Collected material:
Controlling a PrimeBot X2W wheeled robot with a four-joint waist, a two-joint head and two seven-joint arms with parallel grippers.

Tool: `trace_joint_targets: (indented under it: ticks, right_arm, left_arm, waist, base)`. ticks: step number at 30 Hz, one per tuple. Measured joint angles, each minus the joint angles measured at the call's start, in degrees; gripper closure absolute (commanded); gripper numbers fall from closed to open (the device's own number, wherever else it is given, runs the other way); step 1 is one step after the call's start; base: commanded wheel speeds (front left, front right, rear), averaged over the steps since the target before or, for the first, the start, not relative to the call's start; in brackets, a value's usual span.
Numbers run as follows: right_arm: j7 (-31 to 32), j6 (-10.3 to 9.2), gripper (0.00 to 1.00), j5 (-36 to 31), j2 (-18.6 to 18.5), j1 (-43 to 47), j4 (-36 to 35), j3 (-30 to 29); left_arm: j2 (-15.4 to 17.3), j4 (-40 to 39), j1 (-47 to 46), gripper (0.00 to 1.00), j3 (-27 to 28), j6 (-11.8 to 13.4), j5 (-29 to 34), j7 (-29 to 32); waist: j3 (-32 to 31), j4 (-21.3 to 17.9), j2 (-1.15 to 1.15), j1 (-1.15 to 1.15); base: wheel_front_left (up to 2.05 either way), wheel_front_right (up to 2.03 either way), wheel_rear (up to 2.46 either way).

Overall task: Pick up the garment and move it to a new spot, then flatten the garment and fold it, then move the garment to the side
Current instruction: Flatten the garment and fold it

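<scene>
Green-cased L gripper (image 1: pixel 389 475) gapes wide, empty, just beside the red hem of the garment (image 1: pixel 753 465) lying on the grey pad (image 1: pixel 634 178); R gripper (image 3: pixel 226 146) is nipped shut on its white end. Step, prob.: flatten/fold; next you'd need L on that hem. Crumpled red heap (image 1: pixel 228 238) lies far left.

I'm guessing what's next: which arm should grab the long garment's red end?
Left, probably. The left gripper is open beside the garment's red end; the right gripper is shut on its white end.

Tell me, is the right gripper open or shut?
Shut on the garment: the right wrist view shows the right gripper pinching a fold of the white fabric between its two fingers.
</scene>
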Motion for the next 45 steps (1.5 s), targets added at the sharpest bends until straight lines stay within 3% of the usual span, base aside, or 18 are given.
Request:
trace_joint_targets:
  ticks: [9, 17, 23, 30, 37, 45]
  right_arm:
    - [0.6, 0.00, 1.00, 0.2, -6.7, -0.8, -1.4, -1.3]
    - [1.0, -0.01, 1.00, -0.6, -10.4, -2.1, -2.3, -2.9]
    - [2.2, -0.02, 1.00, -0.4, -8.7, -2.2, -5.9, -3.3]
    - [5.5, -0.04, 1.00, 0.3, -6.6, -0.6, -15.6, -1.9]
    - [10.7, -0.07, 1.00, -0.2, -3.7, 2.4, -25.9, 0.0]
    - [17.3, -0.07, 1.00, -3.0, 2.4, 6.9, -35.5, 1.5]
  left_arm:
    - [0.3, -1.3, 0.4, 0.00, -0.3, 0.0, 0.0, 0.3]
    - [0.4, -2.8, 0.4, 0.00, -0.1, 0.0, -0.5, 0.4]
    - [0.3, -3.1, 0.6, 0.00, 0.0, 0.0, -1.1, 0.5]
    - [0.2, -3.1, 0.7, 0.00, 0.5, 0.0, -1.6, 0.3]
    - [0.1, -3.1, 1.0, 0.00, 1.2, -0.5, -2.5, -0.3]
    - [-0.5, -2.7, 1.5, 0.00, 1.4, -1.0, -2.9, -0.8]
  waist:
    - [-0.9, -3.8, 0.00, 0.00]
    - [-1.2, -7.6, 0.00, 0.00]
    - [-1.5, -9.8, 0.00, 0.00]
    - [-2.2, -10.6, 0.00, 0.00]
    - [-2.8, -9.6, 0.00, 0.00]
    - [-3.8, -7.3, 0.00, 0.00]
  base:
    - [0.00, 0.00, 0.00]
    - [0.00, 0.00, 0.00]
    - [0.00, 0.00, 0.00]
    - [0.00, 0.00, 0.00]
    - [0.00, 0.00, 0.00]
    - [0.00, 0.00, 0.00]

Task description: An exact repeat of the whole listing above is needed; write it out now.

Your response:
Controlling a PrimeBot X2W wheeled robot with a four-joint waist, a two-joint head and two seven-joint arms with parallel grippers.

Tool: `trace_joint_targets: (indented under it: ticks, right_arm, left_arm, waist, base)`. ticks: step number at 30 Hz, one per tuple. Measured joint angles, each minus the joint angles measured at the call's start, in degrees; gripper closure absolute (commanded); gripper numbers fall from closed to open (the device's own number, wherever else it is given, runs the other way); step 1 is one step after the call's start; base: commanded wheel speeds (front left, front right, rear), averaged over the steps since the target before or, for the first, the start, not relative to the call's start; in brackets, a value's usual span.
Numbers run as follows: right_arm: j7 (-31 to 32), j6 (-10.3 to 9.2), gripper (0.00 to 1.00), j5 (-36 to 31), j2 (-18.6 to 18.5), j1 (-43 to 47), j4 (-36 to 35), j3 (-30 to 29); left_arm: j2 (-15.4 to 17.3), j4 (-40 to 39), j1 (-47 to 46), gripper (0.00 to 1.00), j3 (-27 to 28), j6 (-11.8 to 13.4), j5 (-29 to 34), j7 (-29 to 32); waist: j3 (-32 to 31), j4 (-21.3 to 17.9), j2 (-1.15 to 1.15), j1 (-1.15 to 1.15); base: wheel_front_left (up to 2.05 either way), wheel_front_right (up to 2.03 either way), wheel_rear (up to 2.46 either way).

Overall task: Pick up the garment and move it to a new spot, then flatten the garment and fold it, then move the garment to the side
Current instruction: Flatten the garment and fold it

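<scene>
Green-cased L gripper (image 1: pixel 389 475) gapes wide, empty, just beside the red hem of the garment (image 1: pixel 753 465) lying on the grey pad (image 1: pixel 634 178); R gripper (image 3: pixel 226 146) is nipped shut on its white end. Step, prob.: flatten/fold; next you'd need L on that hem. Crumpled red heap (image 1: pixel 228 238) lies far left.

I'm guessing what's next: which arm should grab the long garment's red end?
Left, probably. The left gripper is open beside the garment's red end; the right gripper is shut on its white end.

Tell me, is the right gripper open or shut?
Shut on the garment: the right wrist view shows the right gripper pinching a fold of the white fabric between its two fingers.
</scene>
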Motion for the next 45 steps (1.5 s), targets added at the sharpest bends until straight lines stay within 3% of the usual span, base aside, or 18 are given.
Request:
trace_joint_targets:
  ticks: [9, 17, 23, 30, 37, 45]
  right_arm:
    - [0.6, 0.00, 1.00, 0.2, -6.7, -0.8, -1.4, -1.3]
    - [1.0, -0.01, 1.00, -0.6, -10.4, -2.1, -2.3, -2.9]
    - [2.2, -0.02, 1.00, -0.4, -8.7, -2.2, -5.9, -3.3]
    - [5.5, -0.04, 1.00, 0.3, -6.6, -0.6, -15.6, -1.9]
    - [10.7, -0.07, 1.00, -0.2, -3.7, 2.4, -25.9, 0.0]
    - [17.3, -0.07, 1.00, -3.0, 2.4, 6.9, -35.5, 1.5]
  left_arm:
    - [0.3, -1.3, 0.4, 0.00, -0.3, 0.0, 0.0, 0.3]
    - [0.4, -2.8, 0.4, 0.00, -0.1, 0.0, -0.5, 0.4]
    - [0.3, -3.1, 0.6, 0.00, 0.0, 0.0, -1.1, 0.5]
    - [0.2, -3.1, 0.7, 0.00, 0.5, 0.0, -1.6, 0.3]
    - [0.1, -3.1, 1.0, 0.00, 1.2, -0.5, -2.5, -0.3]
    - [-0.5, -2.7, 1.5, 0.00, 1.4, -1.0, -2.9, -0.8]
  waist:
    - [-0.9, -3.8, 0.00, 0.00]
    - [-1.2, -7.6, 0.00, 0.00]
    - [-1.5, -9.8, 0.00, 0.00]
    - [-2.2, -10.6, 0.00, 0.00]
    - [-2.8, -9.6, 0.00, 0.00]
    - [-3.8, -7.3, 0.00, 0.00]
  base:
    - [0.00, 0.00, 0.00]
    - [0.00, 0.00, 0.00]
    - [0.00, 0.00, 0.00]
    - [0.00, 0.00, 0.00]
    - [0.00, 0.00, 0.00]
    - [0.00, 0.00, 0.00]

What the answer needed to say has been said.